• [Exercise aim] Would you quote the material below from its first line through the line containing "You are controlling", exactly and with both ends included?

• [Dataset extract]
◇ ◇ ◇ ◇ ◇

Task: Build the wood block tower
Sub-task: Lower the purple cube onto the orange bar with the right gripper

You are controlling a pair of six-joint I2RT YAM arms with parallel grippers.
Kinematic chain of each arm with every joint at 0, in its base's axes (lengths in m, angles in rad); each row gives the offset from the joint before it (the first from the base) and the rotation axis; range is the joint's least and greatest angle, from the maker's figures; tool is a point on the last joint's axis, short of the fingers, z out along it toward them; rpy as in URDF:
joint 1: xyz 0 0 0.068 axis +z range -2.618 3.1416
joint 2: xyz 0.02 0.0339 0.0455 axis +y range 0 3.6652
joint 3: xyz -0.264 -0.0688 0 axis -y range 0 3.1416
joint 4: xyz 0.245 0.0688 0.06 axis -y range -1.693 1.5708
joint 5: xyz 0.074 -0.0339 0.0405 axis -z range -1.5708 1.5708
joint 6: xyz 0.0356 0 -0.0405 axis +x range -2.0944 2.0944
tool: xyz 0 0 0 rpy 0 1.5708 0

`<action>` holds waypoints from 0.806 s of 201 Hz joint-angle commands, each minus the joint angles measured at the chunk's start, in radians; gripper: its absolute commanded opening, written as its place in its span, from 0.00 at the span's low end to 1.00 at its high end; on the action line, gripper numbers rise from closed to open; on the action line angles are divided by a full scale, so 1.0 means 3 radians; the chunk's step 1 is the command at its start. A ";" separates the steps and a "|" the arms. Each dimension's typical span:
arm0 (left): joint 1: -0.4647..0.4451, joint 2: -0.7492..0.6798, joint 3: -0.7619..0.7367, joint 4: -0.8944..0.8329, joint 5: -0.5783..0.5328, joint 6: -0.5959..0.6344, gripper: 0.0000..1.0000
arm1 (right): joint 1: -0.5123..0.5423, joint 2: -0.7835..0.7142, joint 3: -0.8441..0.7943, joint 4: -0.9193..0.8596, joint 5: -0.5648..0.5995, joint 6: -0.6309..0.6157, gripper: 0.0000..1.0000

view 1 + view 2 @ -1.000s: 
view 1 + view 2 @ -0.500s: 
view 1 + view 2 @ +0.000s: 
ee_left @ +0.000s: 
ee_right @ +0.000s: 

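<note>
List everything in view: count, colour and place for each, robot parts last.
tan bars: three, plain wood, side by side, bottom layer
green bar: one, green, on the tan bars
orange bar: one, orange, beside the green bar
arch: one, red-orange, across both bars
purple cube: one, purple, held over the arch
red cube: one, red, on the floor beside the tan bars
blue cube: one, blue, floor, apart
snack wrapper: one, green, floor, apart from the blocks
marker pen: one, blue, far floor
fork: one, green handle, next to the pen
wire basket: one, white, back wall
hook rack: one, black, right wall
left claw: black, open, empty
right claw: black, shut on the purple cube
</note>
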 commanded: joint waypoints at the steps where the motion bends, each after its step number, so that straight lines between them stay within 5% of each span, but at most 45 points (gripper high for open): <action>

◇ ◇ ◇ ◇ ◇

• [Response below]
Task: Build the wood block tower
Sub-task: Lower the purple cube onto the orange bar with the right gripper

You are controlling a pair of six-joint I2RT YAM arms with parallel grippers.

The answer requires nothing more.